The Real Winner

Monday, March 7, 2011

In 1978, the Nazi Party decided to hold a march and rally in Skokie, Illinois, which had a large Jewish population. When the city refused to give the demonstrators a permit, they turned to the ACLU to represent them.

The ACLU had a dilemma. Although it despised the Nazi Party and everything it stood for, the ACLU was a fierce defender of free speech. So what was it to do? It accepted the case, and the courts allowed the rally to proceed.* It may seem like the Nazi Party won, but freedom of speech was the real winner.

This past Wednesday, the Supreme Court decided a case that reminds me of the Skokie case and creates the same dilemma.** You may know the facts, but if you don't, here is a summary.

The Westboro Baptist Church is one of the smallest but most prominent "churches" in America. It was founded by Fred Phelps, and its congregation is composed of members of his family. Westboro claims that God kills American soldiers as punishment for sin, and especially for this country's tolerance of homosexuality in the military. To spread its message, Westboro pickets funerals for soldiers killed in the line of duty.

After Marine Lance Corporal Matthew Snyder was killed in Iraq, Phelps and several of his relatives traveled to Maryland to picket the service. They notified the city of their intent and followed the relevant ordinances. The picket signs bore hateful messages, but the picketers did not attempt to keep anyone from attending the funeral or the burial, did not yell or use profanity, and did not engage in violence.
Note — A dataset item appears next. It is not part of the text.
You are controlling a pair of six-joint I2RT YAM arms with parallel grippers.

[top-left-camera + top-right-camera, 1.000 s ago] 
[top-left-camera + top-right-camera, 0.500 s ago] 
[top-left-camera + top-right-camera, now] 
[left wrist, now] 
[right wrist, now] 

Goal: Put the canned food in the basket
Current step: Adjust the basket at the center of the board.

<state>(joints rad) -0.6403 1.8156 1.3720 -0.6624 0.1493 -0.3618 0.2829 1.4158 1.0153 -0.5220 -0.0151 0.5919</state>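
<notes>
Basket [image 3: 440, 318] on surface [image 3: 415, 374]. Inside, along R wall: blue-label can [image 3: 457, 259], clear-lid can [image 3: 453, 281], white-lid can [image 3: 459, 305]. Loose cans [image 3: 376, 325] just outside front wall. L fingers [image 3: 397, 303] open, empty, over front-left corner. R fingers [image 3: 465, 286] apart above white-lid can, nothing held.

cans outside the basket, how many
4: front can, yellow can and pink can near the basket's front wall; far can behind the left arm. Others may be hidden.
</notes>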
Corporal Snyder's father sued the picketers for intentional infliction of emotional distress, and a jury awarded Mr. Snyder over $10 million. Phelps and his relatives appealed, claiming that the jury award violated their First Amendment free speech rights.
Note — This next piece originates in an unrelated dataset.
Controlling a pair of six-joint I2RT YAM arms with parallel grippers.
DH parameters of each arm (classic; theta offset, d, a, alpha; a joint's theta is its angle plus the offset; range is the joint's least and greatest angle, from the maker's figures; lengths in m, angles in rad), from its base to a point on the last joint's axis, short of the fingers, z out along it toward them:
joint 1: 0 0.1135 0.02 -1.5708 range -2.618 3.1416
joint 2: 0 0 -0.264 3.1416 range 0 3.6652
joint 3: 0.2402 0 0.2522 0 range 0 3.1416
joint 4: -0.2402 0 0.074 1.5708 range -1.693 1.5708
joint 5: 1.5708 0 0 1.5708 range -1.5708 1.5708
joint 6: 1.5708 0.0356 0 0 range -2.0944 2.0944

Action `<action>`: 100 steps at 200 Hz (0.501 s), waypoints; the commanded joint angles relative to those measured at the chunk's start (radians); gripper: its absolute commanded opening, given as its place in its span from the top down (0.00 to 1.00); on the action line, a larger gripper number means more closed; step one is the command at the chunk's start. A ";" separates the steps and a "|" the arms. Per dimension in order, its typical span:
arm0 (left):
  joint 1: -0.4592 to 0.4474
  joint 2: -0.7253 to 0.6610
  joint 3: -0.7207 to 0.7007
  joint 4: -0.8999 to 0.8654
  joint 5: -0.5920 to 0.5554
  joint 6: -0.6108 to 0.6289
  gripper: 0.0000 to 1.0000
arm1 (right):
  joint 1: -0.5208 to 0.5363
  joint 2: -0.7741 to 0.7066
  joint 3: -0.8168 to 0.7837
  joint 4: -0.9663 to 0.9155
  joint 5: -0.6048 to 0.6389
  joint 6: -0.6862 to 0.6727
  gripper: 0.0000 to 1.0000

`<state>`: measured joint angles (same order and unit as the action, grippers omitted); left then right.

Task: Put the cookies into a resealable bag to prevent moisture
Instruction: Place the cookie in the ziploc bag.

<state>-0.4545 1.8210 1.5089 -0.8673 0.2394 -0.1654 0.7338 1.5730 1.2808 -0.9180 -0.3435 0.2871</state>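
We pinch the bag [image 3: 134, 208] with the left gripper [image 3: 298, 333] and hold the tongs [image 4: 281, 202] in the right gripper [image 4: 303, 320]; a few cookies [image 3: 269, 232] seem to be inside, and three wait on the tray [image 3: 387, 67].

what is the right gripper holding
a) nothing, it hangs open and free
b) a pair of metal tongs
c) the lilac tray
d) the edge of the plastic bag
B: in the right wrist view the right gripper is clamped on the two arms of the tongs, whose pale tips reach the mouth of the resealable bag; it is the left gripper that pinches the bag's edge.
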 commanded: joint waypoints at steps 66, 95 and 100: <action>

Westboro's actions are the antithesis of Christianity, and its name is a taint on the many Baptist churches that follow Christ's command to love our enemies. Christ hated sin, but he loved people. All people. Westboro's statements and tactics show its hate for those same people.

Since I sympathize with the family and friends of the soldiers whose funerals Westboro targets, my heart wanted Westboro to lose.

But my mind said something else.

The First Amendment is designed to protect unpopular speech and ideas that aren't endorsed by the majority of Americans. If Westboro's members aren't allowed to express their ideas, what happens to my right to say something that isn't considered "politically correct"? As long as Westboro's members are allowed to proclaim their message, I'm allowed to proclaim mine. If their speech is suppressed, what will happen to the true Christian message if it becomes an outcast in this society?

I may seem like hate won, but freedom of speech was the real winner.

And I can live with that.

* Collin v. Smith, 578 F.2d 1197 (7th Cir. 1978).

** Snyder v. Phelps, 562 U.S. __ (2011). The United States Supreme Court decided this case (No. 09-751) on March 2, 2011.